How do you define bad? The claim just passes the explanatory burden. — Mark S
What if we define a moral ought as something like “What all well informed, rational, people would advocate”? — Mark S
All well-informed, rational people will have shared goals and ideas about how to morally accomplish them. — Mark S
I propose that all past and present moral norms can be explained as parts of cooperation strategy explanations.

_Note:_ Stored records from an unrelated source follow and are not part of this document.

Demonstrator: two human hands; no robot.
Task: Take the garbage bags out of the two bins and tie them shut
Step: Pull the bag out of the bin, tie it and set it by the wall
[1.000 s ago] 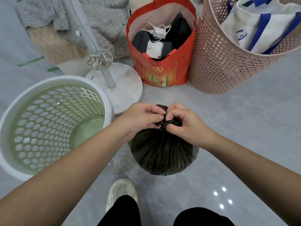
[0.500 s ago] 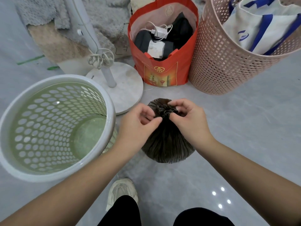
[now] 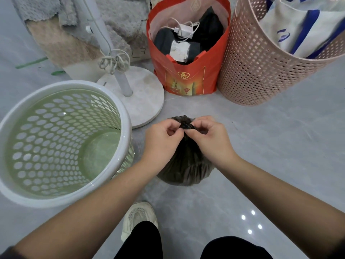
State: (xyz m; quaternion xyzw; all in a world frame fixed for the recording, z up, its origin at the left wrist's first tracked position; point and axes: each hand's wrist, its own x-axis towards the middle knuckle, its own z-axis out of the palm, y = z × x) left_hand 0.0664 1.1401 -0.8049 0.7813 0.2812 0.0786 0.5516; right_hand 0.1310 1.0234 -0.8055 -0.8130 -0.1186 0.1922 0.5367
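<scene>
Grey floor [image 3: 270, 146]: both hands [image 3: 162, 139] [image 3: 211, 141] pinch the garbage bag [image 3: 184, 171] neck (no legible writing).

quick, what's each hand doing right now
Left hand: closed, pinching the gathered neck of the black garbage bag.
Right hand: closed, pinching the same neck from the other side.

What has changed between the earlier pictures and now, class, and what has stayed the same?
The black garbage bag has moved away from the person, and the left hand and right hand have shifted their pinch on its gathered neck. The green bin remains without a bag; the red bag and pink basket are unmoved.
</scene>
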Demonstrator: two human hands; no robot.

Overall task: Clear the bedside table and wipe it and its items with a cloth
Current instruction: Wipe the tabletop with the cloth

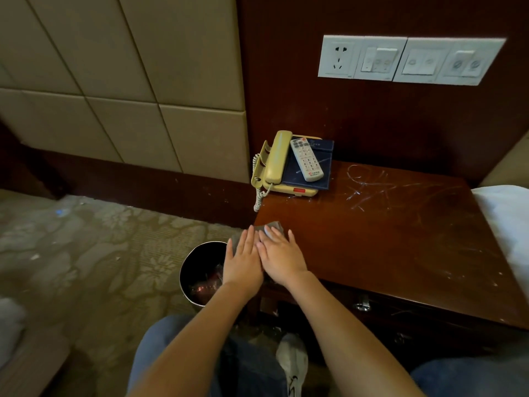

Your ideal of well-informed, rational people with shared goals and ideas is nowhere to be found. The standards that might apply to science and technology do not apply to ethics and politics because there is nothing resembling an objective standpoint. — Fooloso4
Well-informed rational people agree that an embryo is a fertilized egg, but there is no information, no evidence, and no reason that leads to general agreement as to the moral status of an embryo. — Fooloso4
The "cooperative strategy" more often than not has always been and continues to be that those in power make the rules and those who are not "cooperate" by submitting to their power or suffer the consequences. — Fooloso4
The idea that what is normative is what all rational people would advocate is Bernard Gert’s (see SEP’s morality entry of the last 20 years or so), not mine. I leave it to Gert to defend. — Mark S
My main point has been that there is an objective standpoint about the function of human morality. The evidence is that past and present cultural moral norms and the judgments of our moral sense are all parts of cooperation strategies. — Mark S
Neither of your counterexamples contradicts the function of human morality being to solve cooperation problems. Both are more about the morality of 'ends', a subject the function of human morality is largely silent on. — Mark S
I understand why thinking of human morality in terms of its function (the principal reason it exists) rather than in terms of its imperative oughts (the traditional perspective) can be initially confusing. — Mark S
... how the idea that morality is about solving cooperative problems can actually help in addressing the moral case for supporting or denying support to the Ukrainians against the Russians. — neomac
Your ideal of well-informed, rational people with shared goals and ideas is nowhere to be found. — Fooloso4
What is the relationship between morality and cooperative strategies? They are not, as you assume, one and the same. Cooperative strategies to achieve immoral goals are immoral cooperative strategies.
Deontology is not "the traditional perspective" but one traditional perspective. There are others. — Fooloso4
↪Mark S I'd be interested briefly to understand why you are exploring this subject? Are you hoping to change how humans understand morality, or is this an academic exercise, a hobby?
In other words, what's your end game? — Tom Storm
What does your claim that "well-informed and rational are normative” mean to you? I can make no sense of it. — Mark S
But from your response it seems to have fallen flat. I don't think I'll try explaining it.Are well informed rational people better than ill-informed irrational people? — unenlightened
That I can make a small contribution to making moral philosophy more culturally useful based on understanding human morality’s function is solving cooperation problems. — Mark S
Due to our evolutionary origins, we share some needs and preferences that are generated by our genes. To the extent we share genes, we share at least some needs and preferences. Assumed shared needs and preferences are the basis of the ideas that the goals of moral behavior should be increasing "well-being" or flourishing. — Mark S
I have read Sam Harris and was disappointed. — Mark S
This contradicts Sam Harris’ claim that, as a matter of science, the goal of moral behavior is fixed as well-being.
In addition an appeal to cultural moral norms is an appeal to moral relativism. The exact opposite of an objective standpoint. — Fooloso4
Knowing the function of cultural moral norms is to solve cooperation problems enables us to predict when those moral norms will fail. — Mark S
We ought (conditional) not follow the Golden Rule when “tastes differ” and in certain times of war and when dealing with criminals in order to not decrease the benefits of cooperation. — Mark S
And we perhaps ought not (conditional) follow marker moral norms such as eating shrimp and masturbation are abominations once we understand their arbitrariness as markers of membership and commitment to ingroups. And understanding “women must be submissive to men” and “homosexuality is immoral” are norms about cooperating to exploit outgroups gives us reasons we ought not (conditional) follow them in order to achieve the goal of moral coherence. — Mark S
Knowing the function of cultural moral norms is to solve cooperation problems enables us to predict when those moral norms will fail.
— Mark S
How do you know that? — neomac
Cooperation being a stepping stone to a goal (wellbeing or flourishing), not the goal itself.